## Required action
Copy every line of the records below where the word "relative" occurs.

━━━━━━━━

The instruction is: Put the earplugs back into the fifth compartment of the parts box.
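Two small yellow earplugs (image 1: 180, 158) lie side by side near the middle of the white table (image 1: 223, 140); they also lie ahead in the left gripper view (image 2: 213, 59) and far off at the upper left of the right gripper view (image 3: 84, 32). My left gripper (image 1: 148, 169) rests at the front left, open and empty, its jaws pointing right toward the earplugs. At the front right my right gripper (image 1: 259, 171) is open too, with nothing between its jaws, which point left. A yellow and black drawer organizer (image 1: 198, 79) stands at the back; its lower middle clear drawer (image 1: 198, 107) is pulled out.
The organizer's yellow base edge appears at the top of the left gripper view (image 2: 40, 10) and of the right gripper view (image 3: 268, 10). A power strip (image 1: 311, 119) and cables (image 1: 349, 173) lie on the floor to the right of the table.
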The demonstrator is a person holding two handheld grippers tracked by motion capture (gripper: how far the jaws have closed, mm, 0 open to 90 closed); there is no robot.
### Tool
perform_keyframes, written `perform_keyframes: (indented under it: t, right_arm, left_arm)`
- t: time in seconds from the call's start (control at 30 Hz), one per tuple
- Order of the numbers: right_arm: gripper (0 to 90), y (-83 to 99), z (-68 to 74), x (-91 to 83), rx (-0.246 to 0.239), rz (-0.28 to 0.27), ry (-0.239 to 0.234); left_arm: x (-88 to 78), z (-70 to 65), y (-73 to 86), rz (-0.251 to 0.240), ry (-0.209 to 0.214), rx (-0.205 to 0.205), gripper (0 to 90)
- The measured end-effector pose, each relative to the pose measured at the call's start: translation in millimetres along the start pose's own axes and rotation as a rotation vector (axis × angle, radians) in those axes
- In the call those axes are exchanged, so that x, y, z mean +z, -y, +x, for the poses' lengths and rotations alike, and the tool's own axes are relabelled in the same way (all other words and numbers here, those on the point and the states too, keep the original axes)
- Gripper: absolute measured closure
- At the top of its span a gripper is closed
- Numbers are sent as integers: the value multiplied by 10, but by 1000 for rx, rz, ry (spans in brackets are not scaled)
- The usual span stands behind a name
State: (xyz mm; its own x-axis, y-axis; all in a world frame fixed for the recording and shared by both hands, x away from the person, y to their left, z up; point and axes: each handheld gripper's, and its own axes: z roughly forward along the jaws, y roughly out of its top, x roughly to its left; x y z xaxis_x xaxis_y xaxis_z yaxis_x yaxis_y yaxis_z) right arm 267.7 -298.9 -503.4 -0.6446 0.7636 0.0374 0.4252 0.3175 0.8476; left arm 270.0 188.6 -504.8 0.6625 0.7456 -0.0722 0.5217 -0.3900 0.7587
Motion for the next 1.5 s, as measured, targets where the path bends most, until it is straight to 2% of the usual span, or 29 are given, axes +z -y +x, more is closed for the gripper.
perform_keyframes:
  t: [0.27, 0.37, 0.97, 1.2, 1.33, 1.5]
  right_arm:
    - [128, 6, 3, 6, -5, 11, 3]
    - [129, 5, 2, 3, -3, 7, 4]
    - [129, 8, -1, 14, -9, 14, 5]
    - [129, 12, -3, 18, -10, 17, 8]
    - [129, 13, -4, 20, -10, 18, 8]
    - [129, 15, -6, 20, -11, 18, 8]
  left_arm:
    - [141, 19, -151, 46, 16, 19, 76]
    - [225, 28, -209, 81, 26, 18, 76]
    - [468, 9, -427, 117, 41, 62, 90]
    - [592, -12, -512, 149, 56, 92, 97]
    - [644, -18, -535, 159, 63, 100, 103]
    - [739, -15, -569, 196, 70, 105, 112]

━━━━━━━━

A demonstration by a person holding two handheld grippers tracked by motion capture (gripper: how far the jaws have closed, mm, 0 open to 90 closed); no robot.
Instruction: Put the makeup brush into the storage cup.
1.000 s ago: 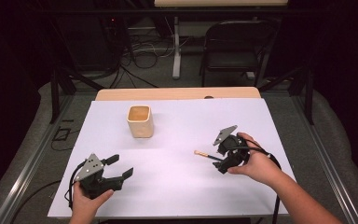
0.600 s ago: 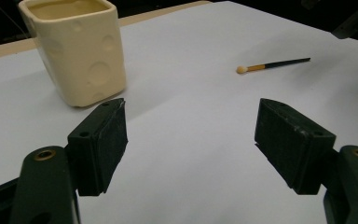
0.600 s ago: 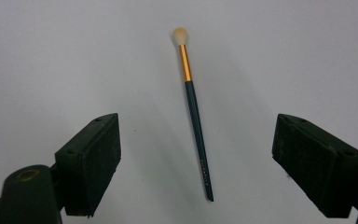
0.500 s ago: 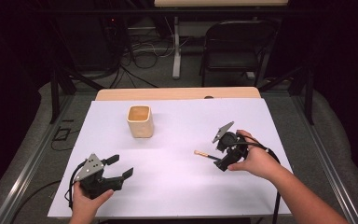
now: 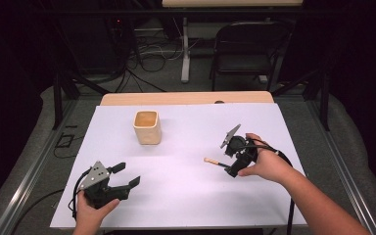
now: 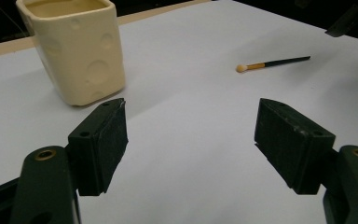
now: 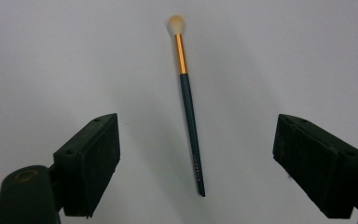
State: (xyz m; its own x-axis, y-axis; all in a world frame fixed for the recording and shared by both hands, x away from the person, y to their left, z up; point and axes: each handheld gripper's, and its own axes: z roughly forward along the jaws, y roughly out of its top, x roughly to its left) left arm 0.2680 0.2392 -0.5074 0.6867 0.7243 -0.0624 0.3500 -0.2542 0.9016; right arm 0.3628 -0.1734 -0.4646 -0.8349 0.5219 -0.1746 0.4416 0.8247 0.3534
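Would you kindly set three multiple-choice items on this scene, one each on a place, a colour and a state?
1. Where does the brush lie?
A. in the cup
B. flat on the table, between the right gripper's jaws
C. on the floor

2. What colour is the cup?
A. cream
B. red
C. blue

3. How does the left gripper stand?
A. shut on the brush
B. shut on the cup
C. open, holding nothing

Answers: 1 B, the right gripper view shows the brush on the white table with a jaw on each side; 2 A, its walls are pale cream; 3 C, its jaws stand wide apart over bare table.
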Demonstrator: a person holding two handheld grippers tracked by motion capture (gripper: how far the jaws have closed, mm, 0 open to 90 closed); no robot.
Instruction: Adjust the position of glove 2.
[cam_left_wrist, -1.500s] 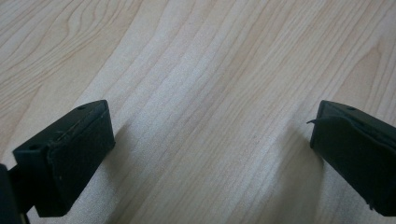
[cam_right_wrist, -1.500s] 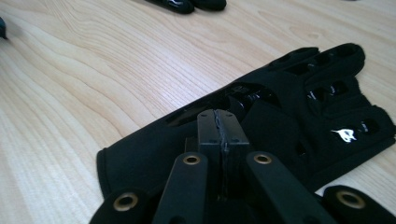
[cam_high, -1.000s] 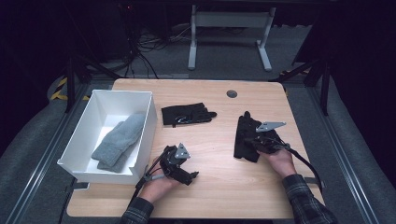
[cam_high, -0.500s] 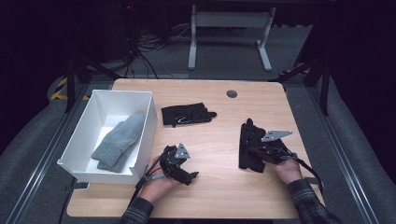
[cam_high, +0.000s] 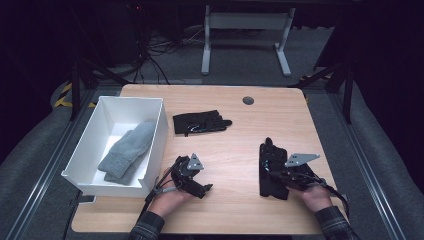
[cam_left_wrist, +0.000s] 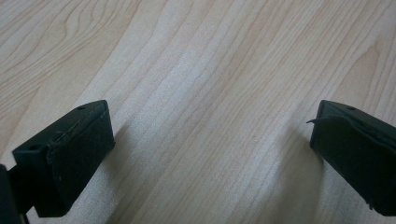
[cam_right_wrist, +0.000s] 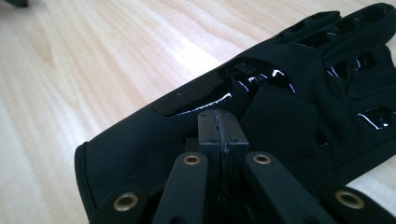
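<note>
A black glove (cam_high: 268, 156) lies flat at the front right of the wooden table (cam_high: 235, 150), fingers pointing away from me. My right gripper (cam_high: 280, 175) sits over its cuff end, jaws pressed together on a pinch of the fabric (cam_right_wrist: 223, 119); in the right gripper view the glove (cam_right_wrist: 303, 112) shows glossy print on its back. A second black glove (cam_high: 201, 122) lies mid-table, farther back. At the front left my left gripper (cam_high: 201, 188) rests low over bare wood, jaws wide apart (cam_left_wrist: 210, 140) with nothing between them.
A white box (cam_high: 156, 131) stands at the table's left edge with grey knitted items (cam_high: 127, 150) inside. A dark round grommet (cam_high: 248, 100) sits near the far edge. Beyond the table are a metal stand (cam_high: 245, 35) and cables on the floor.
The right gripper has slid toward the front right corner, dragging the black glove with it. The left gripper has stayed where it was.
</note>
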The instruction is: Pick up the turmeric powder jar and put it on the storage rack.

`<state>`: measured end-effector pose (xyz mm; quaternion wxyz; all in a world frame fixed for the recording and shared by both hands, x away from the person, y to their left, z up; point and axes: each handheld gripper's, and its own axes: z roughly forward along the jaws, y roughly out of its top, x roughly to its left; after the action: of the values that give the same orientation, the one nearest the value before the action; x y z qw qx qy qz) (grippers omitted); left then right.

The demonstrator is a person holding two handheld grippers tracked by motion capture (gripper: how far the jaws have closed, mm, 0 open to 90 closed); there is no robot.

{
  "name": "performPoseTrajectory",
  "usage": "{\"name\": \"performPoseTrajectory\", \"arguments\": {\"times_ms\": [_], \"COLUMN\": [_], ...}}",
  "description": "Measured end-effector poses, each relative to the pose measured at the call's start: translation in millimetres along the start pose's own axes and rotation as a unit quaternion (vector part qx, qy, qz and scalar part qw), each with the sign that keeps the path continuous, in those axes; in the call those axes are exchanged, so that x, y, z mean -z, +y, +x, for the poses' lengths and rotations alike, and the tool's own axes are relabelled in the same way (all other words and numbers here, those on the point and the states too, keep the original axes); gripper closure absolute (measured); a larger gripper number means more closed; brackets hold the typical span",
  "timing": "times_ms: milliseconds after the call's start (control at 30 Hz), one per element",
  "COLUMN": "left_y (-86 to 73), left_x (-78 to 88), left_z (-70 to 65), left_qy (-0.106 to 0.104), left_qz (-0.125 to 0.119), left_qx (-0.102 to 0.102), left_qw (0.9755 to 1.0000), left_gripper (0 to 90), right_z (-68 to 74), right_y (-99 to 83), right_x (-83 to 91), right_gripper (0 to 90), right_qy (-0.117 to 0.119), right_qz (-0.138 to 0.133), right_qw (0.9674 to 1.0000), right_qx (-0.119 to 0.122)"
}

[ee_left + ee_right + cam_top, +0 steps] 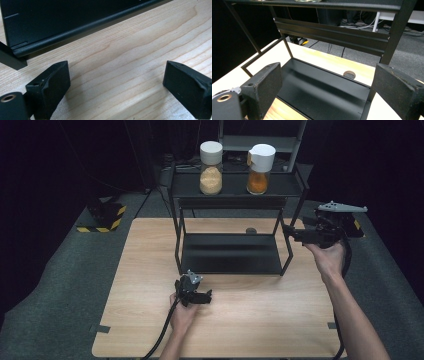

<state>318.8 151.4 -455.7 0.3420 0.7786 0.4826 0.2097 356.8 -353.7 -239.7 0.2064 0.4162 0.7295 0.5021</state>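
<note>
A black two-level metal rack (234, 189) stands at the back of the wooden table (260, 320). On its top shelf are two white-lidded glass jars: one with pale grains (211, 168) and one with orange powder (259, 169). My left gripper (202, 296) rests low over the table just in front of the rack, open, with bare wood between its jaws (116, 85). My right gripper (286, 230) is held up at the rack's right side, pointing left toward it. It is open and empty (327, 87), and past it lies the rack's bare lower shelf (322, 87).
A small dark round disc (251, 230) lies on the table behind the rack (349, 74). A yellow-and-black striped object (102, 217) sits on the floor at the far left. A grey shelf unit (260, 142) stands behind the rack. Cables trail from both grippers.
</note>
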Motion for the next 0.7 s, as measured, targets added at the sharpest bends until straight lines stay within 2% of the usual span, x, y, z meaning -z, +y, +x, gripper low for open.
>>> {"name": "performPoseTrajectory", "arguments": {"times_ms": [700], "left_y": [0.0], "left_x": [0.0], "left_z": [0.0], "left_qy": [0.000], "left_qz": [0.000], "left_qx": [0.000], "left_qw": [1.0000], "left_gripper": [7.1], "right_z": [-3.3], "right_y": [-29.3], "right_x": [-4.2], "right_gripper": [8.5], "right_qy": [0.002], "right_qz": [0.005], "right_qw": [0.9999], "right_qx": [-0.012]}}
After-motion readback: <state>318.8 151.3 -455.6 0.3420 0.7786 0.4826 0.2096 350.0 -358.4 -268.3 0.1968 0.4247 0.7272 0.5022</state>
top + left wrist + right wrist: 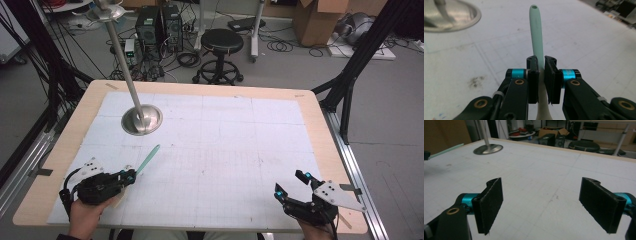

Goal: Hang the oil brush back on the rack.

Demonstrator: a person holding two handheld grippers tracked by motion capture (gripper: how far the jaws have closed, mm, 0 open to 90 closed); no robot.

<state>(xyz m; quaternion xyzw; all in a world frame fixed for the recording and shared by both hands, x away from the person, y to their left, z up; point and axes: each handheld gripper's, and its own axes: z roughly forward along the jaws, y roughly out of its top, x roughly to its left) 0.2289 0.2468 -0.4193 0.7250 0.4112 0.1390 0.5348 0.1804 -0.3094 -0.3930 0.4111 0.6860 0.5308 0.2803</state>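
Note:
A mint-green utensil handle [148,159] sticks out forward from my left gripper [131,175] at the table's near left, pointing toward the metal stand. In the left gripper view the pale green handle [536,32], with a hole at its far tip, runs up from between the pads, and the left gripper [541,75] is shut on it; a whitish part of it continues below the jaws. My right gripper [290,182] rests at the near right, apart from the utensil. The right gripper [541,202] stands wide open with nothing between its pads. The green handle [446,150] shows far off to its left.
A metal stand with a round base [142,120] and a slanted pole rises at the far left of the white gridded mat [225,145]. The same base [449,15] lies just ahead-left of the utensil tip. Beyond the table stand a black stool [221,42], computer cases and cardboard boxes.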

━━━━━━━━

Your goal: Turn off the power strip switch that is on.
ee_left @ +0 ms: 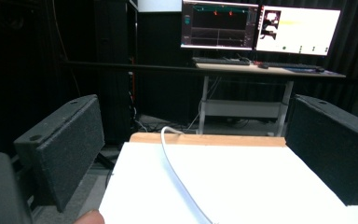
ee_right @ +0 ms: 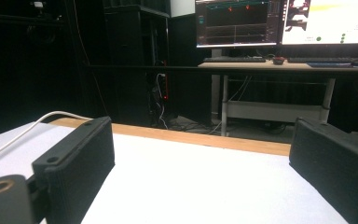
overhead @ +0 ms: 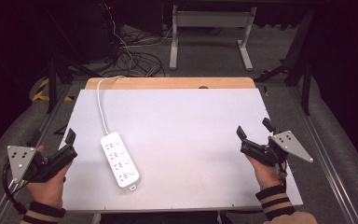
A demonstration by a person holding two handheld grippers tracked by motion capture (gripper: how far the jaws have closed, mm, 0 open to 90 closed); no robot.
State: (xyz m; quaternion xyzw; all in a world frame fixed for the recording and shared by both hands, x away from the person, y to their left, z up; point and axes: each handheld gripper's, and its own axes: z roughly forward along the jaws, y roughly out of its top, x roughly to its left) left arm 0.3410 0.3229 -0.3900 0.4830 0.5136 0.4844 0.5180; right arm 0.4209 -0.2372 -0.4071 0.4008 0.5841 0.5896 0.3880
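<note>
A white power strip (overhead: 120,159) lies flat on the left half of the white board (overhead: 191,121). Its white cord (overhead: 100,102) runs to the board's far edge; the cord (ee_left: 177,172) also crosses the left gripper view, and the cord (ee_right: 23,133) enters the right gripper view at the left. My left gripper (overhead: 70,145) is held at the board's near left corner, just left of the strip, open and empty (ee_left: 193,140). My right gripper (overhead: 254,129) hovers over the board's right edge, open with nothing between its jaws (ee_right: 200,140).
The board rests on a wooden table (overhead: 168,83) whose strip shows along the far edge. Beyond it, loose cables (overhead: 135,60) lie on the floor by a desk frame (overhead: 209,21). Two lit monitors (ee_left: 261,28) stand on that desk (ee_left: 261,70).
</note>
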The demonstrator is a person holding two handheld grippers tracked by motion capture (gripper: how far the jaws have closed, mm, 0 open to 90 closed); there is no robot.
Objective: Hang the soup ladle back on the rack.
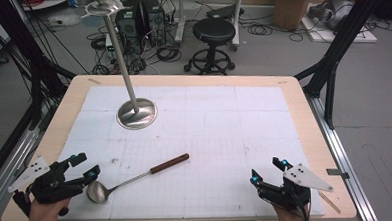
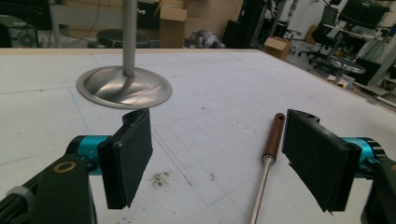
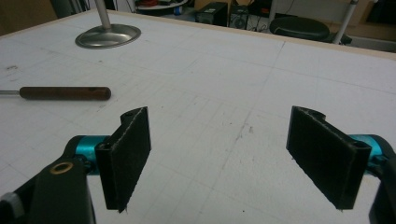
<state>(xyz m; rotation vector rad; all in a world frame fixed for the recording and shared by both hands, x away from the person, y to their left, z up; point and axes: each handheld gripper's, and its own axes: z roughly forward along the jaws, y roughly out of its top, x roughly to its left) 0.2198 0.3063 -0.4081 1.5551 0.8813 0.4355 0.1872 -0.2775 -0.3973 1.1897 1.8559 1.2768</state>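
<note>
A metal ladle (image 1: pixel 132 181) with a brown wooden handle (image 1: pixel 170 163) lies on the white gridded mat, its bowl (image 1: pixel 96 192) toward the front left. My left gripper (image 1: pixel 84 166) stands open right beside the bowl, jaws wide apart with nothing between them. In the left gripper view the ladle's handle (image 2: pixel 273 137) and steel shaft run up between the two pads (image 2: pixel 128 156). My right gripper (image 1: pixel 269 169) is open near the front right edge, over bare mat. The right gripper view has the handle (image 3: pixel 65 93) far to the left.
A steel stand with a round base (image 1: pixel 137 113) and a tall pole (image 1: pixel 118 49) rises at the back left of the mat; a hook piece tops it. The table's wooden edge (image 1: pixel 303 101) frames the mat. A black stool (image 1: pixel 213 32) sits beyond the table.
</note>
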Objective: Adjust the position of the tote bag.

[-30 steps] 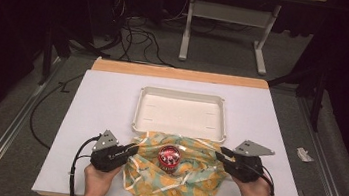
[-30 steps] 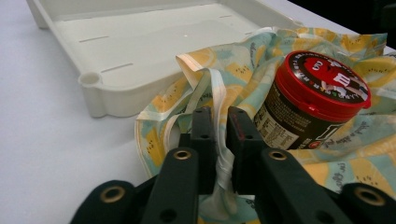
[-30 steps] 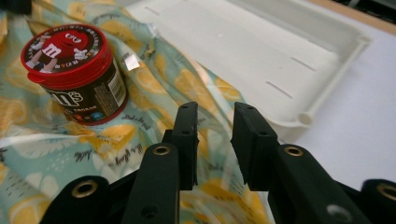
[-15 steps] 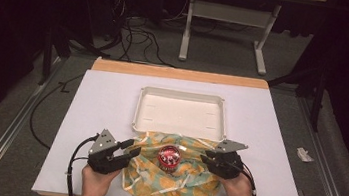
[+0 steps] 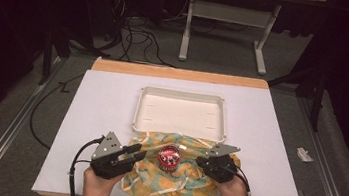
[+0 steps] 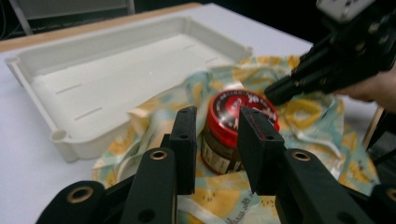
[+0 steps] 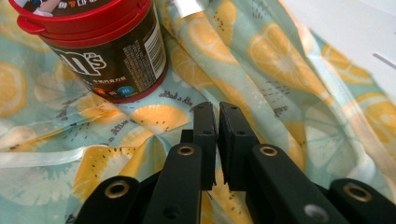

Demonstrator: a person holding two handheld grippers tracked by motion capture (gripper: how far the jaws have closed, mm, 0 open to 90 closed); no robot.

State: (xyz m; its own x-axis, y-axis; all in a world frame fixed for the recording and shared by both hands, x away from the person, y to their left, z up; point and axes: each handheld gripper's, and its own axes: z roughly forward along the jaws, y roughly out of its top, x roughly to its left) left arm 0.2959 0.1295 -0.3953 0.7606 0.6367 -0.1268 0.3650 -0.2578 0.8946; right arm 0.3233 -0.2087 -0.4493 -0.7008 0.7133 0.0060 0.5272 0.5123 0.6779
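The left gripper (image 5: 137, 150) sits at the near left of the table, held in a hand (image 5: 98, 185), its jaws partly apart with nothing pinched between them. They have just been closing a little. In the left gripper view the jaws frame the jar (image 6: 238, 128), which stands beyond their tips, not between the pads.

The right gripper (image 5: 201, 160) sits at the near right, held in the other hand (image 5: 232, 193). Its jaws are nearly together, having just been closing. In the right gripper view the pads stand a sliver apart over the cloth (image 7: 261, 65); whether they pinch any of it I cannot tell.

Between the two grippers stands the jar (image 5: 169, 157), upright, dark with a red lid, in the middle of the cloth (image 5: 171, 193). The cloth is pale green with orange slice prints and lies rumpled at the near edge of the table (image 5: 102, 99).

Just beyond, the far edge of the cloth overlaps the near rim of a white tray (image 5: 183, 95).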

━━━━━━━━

## Exercise solution
- The measured end-effector pose, each relative to the pose measured at the call's start: translation in millimetres along the start pose's own axes and rotation as a rotation vector (axis × angle, radians) in those axes
  "description": "Measured end-effector poses, each relative to the pose measured at the call's start: translation in millimetres along the start pose's own axes and rotation as a unit quaternion (vector part qx, qy, qz and scalar part qw), each with the sign that keeps the path continuous, in those axes; in the call those axes are exchanged, so that x, y, z mean -z, +y, +x, for the poses' lengths and rotations alike, and the tool's own axes are relabelled in the same way (all other words and numbers here, those on the point and the states too, keep the original axes); gripper closure absolute (measured); a larger gripper number means more closed; brackets hold the typical span",

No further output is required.